Sir Abed was honoured with numerous national and international awards for his outstanding contributions in social development. He was the lone Bangladeshi (since the independence of Bangladesh) to be honoured with a knighthood by the British Crown in 2010. In 2019, he was honoured with the Officer in the Order of Orange-Nassau for his successful work in alleviating poverty, especially of women and children. He was also awarded as Outstanding Member of the South Asian Diaspora.
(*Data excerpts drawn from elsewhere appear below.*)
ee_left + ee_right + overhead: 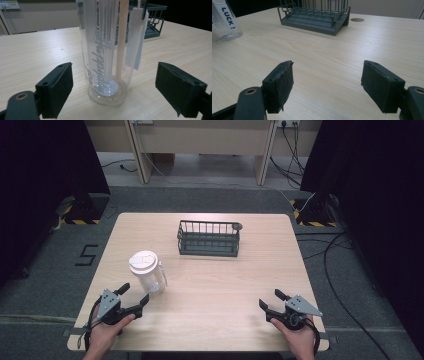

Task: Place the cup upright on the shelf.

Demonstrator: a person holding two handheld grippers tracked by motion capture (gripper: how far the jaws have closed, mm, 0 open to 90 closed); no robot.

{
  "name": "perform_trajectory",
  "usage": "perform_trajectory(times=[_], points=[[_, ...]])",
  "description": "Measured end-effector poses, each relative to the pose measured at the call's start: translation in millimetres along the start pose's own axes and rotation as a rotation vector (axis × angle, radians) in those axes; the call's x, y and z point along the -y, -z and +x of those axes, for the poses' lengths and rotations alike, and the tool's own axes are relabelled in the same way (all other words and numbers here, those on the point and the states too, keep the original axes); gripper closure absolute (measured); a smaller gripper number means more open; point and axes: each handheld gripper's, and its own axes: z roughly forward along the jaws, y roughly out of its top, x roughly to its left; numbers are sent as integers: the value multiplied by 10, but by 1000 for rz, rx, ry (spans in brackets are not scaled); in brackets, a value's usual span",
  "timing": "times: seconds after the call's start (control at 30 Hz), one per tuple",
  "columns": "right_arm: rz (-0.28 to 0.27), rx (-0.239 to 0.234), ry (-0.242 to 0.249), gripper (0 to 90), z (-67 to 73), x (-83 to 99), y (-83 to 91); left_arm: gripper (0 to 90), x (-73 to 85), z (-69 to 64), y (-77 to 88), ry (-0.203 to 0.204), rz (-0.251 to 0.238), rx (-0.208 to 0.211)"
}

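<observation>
Clear bottle (147, 271) upright on pale wood table (225, 285), grey carpet around; both tools wide apart, empty.

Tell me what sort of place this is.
Probably a lab or recording room, not a home: a bare wooden table on grey carpet with hazard-striped stand feet, black curtains at both sides, and loose cables on the floor.

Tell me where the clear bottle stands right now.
In the high view the clear bottle stands upright on the table's left half, just ahead of the open left gripper, nearer the person than the wire basket.
</observation>
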Motion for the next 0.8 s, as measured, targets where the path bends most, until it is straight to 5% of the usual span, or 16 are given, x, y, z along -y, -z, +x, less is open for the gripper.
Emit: perform_trajectory(times=[0.8], points=[[1, -1, -38, 254, -25, 3, -2, 141, -84, 40, -403, -3, 4, 19]])
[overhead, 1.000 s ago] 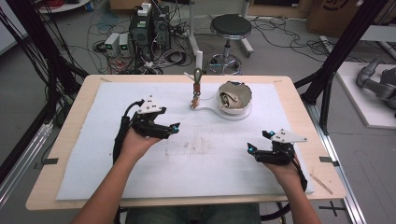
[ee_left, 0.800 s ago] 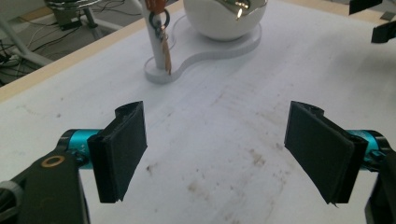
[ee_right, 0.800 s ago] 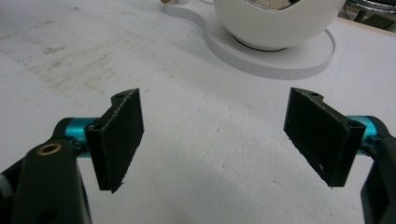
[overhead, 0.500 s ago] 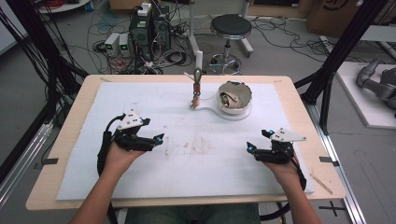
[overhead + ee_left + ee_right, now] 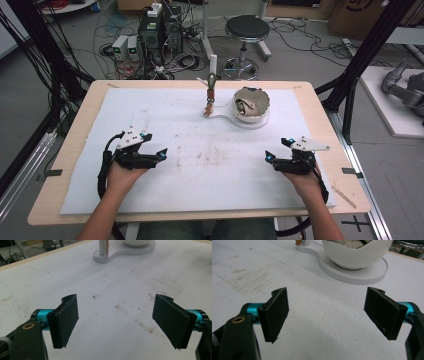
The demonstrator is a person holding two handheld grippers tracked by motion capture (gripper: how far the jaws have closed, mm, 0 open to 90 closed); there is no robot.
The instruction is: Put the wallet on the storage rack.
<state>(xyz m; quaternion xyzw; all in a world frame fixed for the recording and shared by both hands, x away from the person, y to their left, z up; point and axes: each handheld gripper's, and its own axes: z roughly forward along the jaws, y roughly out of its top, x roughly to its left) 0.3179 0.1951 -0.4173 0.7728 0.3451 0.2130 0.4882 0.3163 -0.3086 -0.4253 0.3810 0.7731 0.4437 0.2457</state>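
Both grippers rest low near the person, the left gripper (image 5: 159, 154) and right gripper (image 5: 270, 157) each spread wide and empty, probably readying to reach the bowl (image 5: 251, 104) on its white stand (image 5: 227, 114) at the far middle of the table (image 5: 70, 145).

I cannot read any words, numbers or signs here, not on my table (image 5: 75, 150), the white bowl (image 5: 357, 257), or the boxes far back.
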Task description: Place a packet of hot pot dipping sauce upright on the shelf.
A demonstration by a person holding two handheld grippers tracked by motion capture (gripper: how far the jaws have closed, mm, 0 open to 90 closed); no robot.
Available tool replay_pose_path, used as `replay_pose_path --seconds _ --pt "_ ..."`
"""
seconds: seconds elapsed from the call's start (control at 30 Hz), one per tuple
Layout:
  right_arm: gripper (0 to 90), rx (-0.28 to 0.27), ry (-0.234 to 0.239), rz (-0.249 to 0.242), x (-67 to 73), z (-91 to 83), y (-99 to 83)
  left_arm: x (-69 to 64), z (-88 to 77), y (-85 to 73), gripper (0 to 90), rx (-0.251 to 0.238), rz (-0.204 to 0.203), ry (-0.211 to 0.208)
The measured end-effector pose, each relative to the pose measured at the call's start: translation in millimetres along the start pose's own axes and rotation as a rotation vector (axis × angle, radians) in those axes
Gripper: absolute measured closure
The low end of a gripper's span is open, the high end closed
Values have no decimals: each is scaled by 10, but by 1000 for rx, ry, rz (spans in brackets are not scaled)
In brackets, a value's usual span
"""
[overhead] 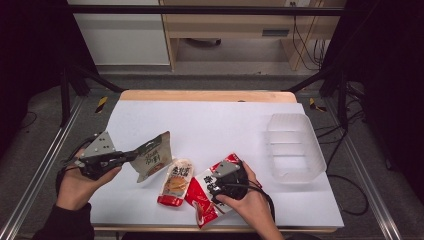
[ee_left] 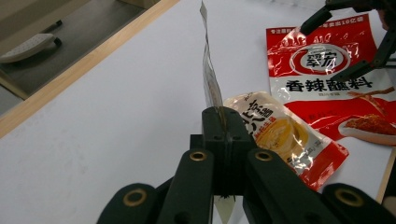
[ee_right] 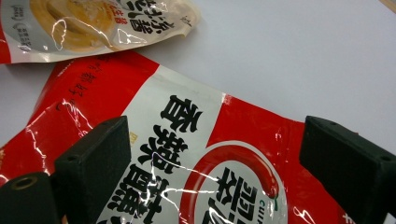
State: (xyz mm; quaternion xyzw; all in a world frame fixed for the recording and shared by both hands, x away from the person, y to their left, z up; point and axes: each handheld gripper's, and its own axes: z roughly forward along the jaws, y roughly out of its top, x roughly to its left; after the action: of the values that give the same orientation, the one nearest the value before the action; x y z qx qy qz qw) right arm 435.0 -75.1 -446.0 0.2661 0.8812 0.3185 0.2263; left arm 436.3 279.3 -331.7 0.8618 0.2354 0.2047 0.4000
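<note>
Sorting of snack packets, apparently toward the clear ribbed plastic bin [overhead: 294,147] at the right of the white surface [overhead: 210,120]. Left gripper [overhead: 134,155] pressed together on the edge of a flat grey-brown foil pouch [overhead: 154,156], lifted clear of the surface and hanging tilted near the left side; seen edge-on between the jaws in the left gripper view, pouch [ee_left: 211,79] rising straight up from the pinch. Right gripper [ee_right: 215,154] spread wide, jaws standing either side of a glossy red-and-white sauce packet [ee_right: 196,158] lying flat near the front edge, not yet pinched. Just beside it, touching or nearly so, a smaller cream-and-red packet [overhead: 175,182] flat on the surface.

Step in hand, by the look of it: pouch picked up and in carry, second packet being lined up. Next move likely calls for carrying the pouch across, over both lying packets, to the bin, well apart on the right, and letting go above it; for the right gripper, a low closing on the red packet's edge without sliding it.
</note>
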Motion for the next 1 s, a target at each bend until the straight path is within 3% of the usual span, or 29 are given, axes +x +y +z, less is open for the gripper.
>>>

Some of his other awards include World Food Prize (2015), Spanish Order of Civil Merit (2014), Leo Tolstoy International Gold Medal (2014), WISE Prize for Education (2011).

 

Sir Abed was listed in the Fortune Magazine’s World’s 50 Greatest Leaders in both 2014 and 2017. In August 2019, Sir Abed retired as the chairperson of BRAC Bangladesh and BRAC International, and took on the position of the Chair Emeritus.

 

Under his dynamic leadership and by the work of a strong, motivated team he mobilised, BRAC retained the top spot for the fourth consecutive year of the “Top 500 NGOs World Rankings” as the “global leader in developing cost-effective, evidence-based programmes in conflict-prone and post-disaster settings”. The ranking was awarded by NGO Advisor, an independent media organisation based in Geneva, Switzerland.

 

Ameerah Haq, the Chairwoman of BRAC’s Global Board, said Abed had “unfaltering dedication, focus and work ethic”. “He always put others before himself and let his work speak for itself,” she said in a statement.

 

Sir Abed’s achievements are outstanding and will continue to make an impact on the lives of many and he would remain alive in hearts and minds of millions of poor of the world that moved out of poverty because of him and his ideas.

 

Rest in Peace – Sir Fazle Hasan Abed!